Monday, January 23, 2012

Database Talk - Unique Identifiers vs. Numeric identities

Wiki
Just to make sure we're all on the same page –
Unique Identifier (which from now on will be referred to as ‘GUID', a.k.a. 'UUID'), is an algorithm-based 32-byte hex string (128 bit integer) which is supposed to generate completely unique values.

I’d like to compare the chances of two identical generated GUIDs to the chance earth will be destroyed by a meteor in the next five minutes.
Now, if that happens – you won’t be here to prove me wrong! J

Here’s one: 5B5D6F63-1FF0-4574-9B77-BD77D716FD66.
It is probably unique and there’s no other like it in the world.


Why should I?
With today’s increasing demand for fully-distributed systems, GUID usage is increasing accordingly.
It allows managing two or more disconnected databases which later on need to merge, knowing that each row on desired shared tables is unique.

Here’s a simple example –

Consider a very large company with many branches across the world.

Each branch has local users, and there’s a sync process which merges the entire users list.
The ‘traditional’ way is to maintain a range of numbers for each branch, for example:
-       use a prefix on the username to maintain uniqueness
-       Assign a numeric range for each branch (easier today with SQL 2012's sequences support)
-       Make a combined key of two columns, for example - UserId+BranchId columns

This is a classic sample for using GUID instead – make the UserId column GUID and problem is solved.


Sounds like fun!
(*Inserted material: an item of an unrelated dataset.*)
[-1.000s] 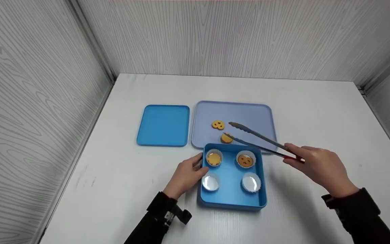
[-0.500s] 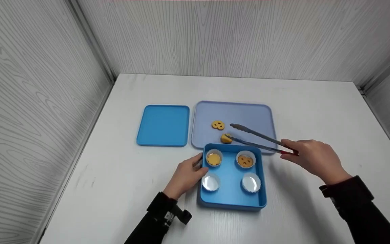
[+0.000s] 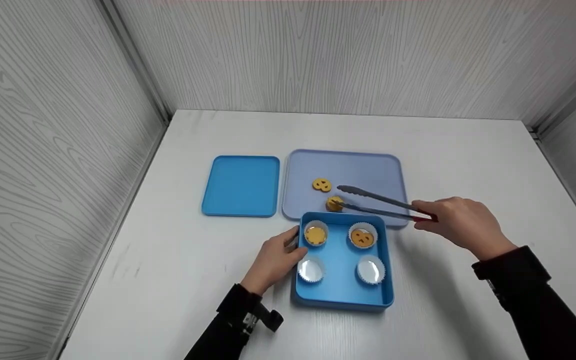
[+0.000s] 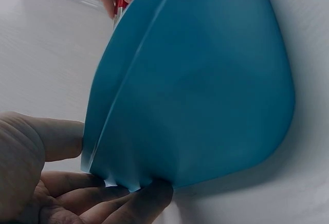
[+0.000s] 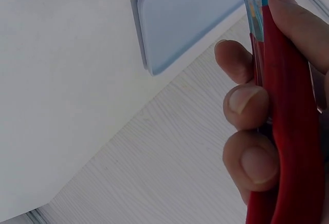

Any reason why I shouldn’t use it?
Well, yes.
Before you get all excited and change your “int’s” and “bigint’s” to GUIDs, consider the following:
-       GUID column takes 16 bytes, which is double than Bigint (long).
o    This means that index on the column will also take more space
-       Index Fragmentation is an issue and it is most likely to happen.
o    (See more about it on the Tips section below)
-       Not all databases support GUIDs.
o    So, if you migrate to mysql, you'll have to change the datatype to CHAR(32), so it takes even more space as a result


Some Best-Practices Tips:

[Tip #1]

The first, and probably the most important tip, is to avoid using CLUSTERED INDEX on GUID's.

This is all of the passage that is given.